1.3 胃含物分析方法将刀鲚的胃进行解冻,用吸水纸将表面的水分吸干,用精度为0.001 g的电子天平称重,在体视显微镜下将胃中饵料生物的种类进行鉴定,桡足类根据剩余残体的头胸甲、附肢来鉴别种类[14];虾类通过大额鉴定种类[14];鱼类通过耳石进行种类鉴定[15-16]。尽可能鉴定到最小分类单元,并计数和称重。
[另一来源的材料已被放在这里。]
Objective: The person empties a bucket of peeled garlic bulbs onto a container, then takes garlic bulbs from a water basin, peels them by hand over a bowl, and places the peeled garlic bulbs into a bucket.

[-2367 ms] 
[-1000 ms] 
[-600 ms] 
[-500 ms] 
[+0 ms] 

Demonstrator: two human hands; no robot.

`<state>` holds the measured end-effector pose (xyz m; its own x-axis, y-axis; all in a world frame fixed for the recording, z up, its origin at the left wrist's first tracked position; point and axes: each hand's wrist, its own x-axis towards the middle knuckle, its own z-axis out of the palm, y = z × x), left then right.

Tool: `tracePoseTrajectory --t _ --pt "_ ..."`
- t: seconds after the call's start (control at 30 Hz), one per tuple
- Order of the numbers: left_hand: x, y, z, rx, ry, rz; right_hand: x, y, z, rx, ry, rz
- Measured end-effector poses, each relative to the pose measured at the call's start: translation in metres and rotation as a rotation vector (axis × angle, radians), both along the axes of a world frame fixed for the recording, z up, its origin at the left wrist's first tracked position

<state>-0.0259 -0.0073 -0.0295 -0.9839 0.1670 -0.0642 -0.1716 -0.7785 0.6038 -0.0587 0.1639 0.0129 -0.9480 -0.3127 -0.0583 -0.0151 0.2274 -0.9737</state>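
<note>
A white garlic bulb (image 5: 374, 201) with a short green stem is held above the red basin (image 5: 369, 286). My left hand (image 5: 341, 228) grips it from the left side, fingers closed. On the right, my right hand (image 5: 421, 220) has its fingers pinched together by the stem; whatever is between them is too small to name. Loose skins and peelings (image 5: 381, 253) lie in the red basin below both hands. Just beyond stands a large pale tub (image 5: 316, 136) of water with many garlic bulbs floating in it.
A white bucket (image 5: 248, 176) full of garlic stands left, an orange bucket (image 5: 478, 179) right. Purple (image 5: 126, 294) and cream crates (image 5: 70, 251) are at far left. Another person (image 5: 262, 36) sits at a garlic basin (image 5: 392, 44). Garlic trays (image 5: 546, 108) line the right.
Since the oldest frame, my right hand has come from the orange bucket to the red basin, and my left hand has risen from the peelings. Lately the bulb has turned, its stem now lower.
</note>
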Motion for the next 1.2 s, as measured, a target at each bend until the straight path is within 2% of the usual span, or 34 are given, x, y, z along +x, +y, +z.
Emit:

1.4 肠道内容物总DNA提取和16S rDNA基因扩增将采集到的L1组、L2组和L3组所有肠道组织(含内溶物)样品置于干冰中运送至上海美吉生物医药科技有限公司进行测序分析。DNA提取和测序步骤如下:(1) 根据FastDNA® Spin Kit for Soil (MP Biomedicals, Norcross, GA, U.S.)试剂盒对刀鲚肠道微生物群落总DNA进行提取,使用分光光度计和1%的琼脂糖凝胶电泳检测DNA的提取质量。(2) 使用338F (5ʹ-ACTCCTACGGGAGGCAGCAG-3ʹ)和806R (5ʹ-GGACTA CHVGGGTWTCTAAT-3ʹ)对16S rRNA基因V3~V4可变区进行PCR扩增。利用Illumina公司的MiSq PE300云平台进行测序分析(上海美吉生物医药科技有限公司)。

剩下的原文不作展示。